(Aim of the task): Extract the first line through the line containing "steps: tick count" from the listing below, exactly as written.

*** Source material ***

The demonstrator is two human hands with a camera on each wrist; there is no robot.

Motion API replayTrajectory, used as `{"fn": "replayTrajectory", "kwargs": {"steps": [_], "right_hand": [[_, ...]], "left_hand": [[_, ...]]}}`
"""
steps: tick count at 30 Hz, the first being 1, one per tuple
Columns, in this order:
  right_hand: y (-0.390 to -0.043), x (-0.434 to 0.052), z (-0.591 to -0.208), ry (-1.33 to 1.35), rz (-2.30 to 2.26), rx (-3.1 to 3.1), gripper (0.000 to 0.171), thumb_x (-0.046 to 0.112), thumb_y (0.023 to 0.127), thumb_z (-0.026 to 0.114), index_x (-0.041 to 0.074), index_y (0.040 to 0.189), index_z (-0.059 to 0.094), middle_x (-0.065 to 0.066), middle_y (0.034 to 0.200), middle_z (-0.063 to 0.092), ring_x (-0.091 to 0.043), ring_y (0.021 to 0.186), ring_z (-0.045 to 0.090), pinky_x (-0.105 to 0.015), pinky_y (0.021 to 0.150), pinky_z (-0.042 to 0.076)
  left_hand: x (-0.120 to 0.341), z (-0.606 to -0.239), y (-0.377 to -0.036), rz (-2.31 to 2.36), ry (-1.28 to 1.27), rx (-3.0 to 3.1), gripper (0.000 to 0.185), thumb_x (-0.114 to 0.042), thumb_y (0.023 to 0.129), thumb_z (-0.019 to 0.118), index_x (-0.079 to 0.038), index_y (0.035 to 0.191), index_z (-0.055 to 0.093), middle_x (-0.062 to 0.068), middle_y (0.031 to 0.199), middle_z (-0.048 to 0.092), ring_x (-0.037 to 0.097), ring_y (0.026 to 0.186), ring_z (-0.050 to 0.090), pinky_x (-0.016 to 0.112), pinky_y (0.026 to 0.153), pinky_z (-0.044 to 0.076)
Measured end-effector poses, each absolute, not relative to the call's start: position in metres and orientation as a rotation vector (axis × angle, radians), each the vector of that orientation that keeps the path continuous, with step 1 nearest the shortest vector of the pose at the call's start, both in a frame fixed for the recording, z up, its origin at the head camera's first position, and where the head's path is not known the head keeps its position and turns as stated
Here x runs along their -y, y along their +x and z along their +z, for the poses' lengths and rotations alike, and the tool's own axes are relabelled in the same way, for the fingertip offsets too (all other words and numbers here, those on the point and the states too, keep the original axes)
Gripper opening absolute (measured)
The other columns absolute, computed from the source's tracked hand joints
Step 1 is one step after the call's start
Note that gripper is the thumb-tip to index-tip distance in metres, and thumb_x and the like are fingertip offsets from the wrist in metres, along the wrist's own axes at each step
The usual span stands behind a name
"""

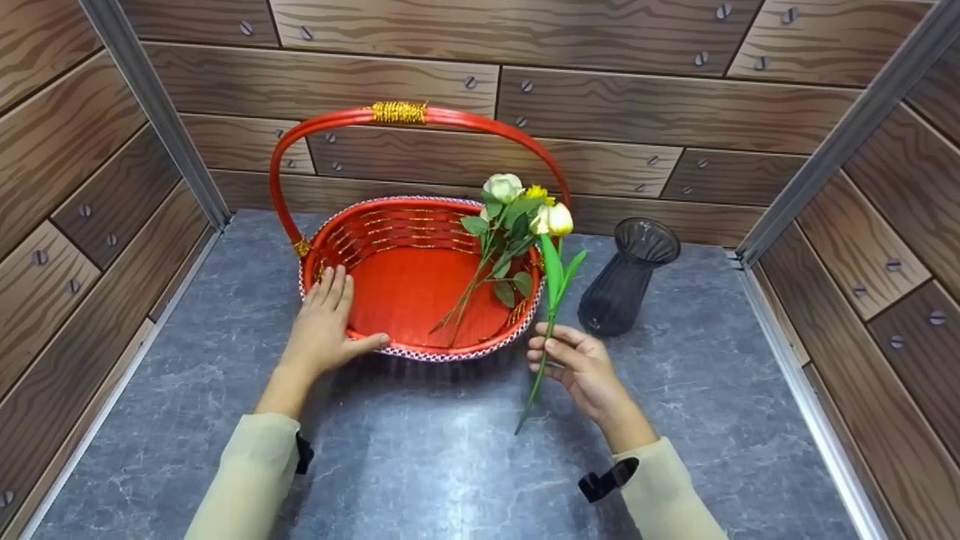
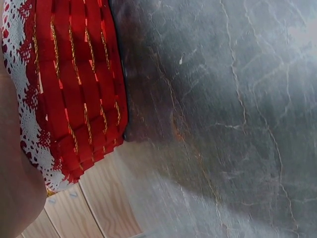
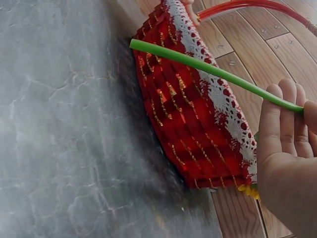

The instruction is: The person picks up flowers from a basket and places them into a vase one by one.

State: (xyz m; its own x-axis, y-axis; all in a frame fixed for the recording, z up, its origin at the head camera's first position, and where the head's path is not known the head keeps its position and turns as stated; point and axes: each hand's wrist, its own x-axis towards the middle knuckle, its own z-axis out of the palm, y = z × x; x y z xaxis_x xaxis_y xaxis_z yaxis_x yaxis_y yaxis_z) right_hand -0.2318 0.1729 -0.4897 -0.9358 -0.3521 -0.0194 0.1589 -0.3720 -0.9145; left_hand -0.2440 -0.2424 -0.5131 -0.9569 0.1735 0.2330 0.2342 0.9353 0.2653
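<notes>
A red woven basket (image 1: 412, 281) with a lace-trimmed rim and a tall arched handle stands near the back wall. My left hand (image 1: 322, 319) rests on its near-left rim, fingers straight and thumb along the edge. Between thumb and fingers, my right hand (image 1: 581, 367) pinches the green stem of an artificial tulip (image 1: 553, 220), whose white-yellow bloom is up beside the basket's right rim. Inside the basket, a white rose (image 1: 503, 187) and a yellow flower (image 1: 537, 193) lean on the right side. In the right wrist view the tulip's stem (image 3: 213, 69) crosses in front of the woven side.
A dark, ribbed glass vase (image 1: 626, 277) with a flared mouth stands right of the basket. Wood-patterned panels (image 1: 420, 82) form walls at the back and both sides, with metal strips at the corners. The floor (image 1: 420, 457) is grey and marbled.
</notes>
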Motion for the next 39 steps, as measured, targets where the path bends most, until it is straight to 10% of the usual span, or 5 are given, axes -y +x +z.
{"fn": "replayTrajectory", "kwargs": {"steps": [39], "right_hand": [[-0.281, -0.236, -0.403, 0.061, -3.056, -1.367, 0.020, -0.003, 0.096, 0.060, -0.003, 0.116, 0.063, -0.015, 0.092, 0.074, -0.023, 0.082, 0.074, -0.035, 0.082, 0.059]], "left_hand": [[0.242, -0.513, -0.245, -0.411, -0.310, 2.878, 0.120, -0.081, 0.079, 0.056, 0.004, 0.156, 0.020, 0.022, 0.165, 0.010, 0.039, 0.154, 0.005, 0.052, 0.124, 0.008]]}}
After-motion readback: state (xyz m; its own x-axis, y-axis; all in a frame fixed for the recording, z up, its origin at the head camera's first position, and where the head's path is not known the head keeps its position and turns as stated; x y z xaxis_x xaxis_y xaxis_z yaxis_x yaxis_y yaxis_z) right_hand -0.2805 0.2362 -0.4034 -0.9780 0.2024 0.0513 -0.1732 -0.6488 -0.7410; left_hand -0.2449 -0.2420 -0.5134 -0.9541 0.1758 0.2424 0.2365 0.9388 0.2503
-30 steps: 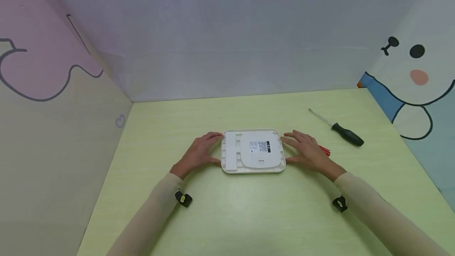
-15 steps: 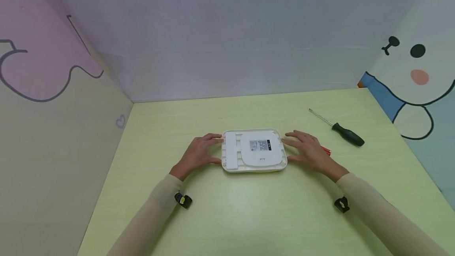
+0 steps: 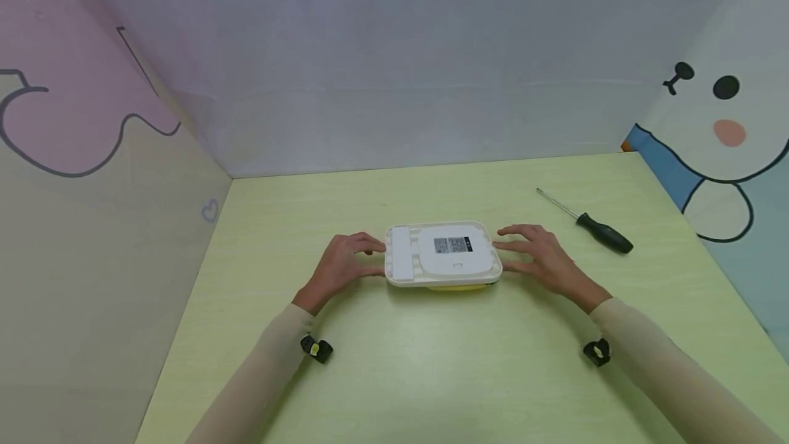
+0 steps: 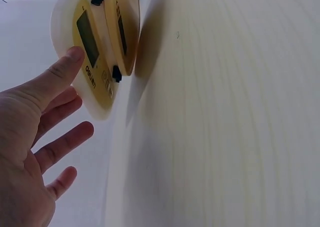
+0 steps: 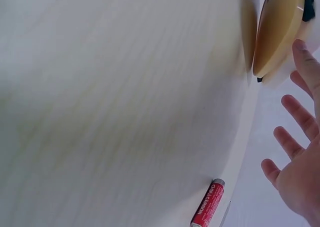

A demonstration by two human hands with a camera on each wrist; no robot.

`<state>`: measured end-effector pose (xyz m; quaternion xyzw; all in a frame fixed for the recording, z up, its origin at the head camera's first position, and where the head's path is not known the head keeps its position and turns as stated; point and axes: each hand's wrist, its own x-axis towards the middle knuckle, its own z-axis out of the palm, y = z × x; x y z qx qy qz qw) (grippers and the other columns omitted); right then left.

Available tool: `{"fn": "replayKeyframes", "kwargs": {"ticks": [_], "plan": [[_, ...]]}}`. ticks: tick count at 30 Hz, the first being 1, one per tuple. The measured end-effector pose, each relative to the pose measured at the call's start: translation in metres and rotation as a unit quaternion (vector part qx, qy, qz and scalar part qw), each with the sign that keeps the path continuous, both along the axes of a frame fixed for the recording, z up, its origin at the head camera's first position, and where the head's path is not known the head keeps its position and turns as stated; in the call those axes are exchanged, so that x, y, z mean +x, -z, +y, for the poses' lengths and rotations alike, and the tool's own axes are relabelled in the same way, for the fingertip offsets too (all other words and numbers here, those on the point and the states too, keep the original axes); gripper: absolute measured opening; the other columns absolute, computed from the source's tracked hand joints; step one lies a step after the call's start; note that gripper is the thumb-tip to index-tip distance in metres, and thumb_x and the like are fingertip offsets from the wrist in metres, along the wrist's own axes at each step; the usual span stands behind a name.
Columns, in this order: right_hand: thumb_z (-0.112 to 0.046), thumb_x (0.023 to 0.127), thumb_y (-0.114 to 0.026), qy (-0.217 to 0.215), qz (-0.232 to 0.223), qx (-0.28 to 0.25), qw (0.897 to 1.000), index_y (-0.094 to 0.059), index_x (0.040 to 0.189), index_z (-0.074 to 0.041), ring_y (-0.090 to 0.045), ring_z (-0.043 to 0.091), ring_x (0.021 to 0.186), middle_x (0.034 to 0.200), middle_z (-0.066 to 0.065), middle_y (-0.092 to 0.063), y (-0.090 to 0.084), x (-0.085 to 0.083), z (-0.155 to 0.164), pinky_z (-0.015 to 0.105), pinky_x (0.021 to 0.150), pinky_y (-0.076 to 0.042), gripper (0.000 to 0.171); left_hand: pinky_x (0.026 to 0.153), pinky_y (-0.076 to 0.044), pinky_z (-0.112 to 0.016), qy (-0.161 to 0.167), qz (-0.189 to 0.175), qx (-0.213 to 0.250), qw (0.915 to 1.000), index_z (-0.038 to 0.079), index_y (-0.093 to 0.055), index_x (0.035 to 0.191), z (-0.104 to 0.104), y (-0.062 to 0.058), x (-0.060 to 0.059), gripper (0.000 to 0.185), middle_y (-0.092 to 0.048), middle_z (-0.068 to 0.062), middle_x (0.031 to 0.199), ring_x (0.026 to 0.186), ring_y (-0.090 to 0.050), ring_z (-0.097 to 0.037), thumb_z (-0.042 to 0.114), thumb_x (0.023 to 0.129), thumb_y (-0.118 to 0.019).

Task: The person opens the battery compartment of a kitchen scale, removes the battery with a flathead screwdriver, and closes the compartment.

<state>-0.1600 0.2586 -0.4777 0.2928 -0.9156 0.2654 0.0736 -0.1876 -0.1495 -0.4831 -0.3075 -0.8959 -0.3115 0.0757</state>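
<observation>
A white digital kitchen scale [image 3: 454, 259] is held underside up, its label and flat back panel showing in the head view. Its yellow face points down toward the table, with a strip visible below the near edge. My left hand [image 3: 345, 266] pinches the left end; in the left wrist view the thumb lies on the yellow face [image 4: 92, 47] beside the display, the other fingers spread behind. At the opposite end, my right hand [image 3: 545, 262] holds the scale between thumb and fingers. The glossy yellow platform [image 5: 277, 34] hangs close above the tabletop in the right wrist view.
A screwdriver [image 3: 604, 233] with a black handle lies at the right rear of the pale yellow table [image 3: 419, 375]. A red battery [image 5: 207, 205] lies near the right hand, mostly hidden in the head view. Walls with cartoon prints stand around the table.
The scale has risen from the table and its near edge has tipped up, so yellow shows underneath. My right hand has moved slightly right and now covers the red battery in the head view.
</observation>
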Motion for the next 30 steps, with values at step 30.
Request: {"fn": "replayKeyframes", "kwargs": {"ticks": [30], "plan": [[-0.007, 0.081, -0.077, 0.086, -0.044, -0.129, 0.987, -0.076, 0.106, -0.006, -0.060, 0.035, 0.109, 0.115, 0.021, -0.068, -0.021, -0.001, -0.007, 0.053, 0.095, -0.037, 0.025, 0.077, -0.042, -0.036, -0.062, -0.048, 0.125, 0.9891, 0.018, -0.078, 0.094, 0.005, -0.012, 0.006, 0.017, -0.076, 0.003, 0.090, 0.066, -0.062, -0.008, 0.022, 0.078, -0.082]]}}
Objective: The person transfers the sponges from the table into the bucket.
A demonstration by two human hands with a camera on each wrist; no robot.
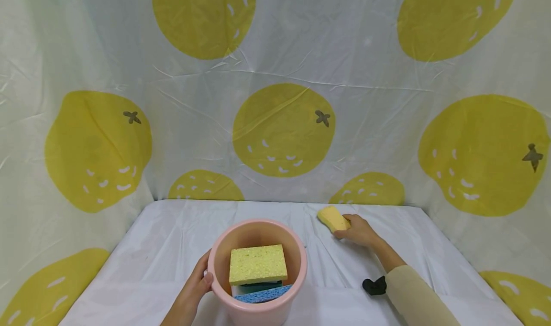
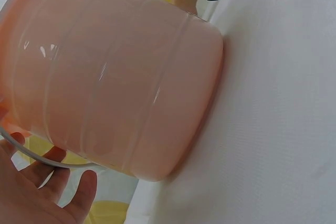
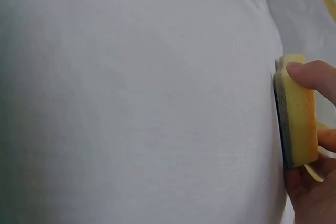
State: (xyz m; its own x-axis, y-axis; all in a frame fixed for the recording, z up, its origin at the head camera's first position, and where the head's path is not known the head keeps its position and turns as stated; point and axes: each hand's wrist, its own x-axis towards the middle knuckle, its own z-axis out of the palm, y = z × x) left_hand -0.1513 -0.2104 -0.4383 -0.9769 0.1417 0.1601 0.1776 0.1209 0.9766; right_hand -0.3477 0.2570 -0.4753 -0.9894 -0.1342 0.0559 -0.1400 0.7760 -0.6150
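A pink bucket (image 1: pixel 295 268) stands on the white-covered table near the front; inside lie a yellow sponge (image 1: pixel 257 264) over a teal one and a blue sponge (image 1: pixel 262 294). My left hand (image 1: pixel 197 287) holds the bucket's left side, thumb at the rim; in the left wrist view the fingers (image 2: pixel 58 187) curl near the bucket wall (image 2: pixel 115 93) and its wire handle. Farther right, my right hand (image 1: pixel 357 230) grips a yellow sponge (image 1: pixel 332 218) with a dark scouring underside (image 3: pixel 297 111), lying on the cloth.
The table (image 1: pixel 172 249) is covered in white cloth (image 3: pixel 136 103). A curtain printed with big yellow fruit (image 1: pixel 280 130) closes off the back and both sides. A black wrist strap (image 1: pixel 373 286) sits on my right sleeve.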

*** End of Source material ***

(Task output):
The demonstrator is two human hands with a camera on each wrist; there is no robot.

Motion API replayTrajectory, used as `{"fn": "replayTrajectory", "kwargs": {"steps": [_], "right_hand": [[_, ...]], "left_hand": [[_, ...]]}}`
"""
steps: tick count at 30 Hz, the first being 1, one per tuple

The full output has been given.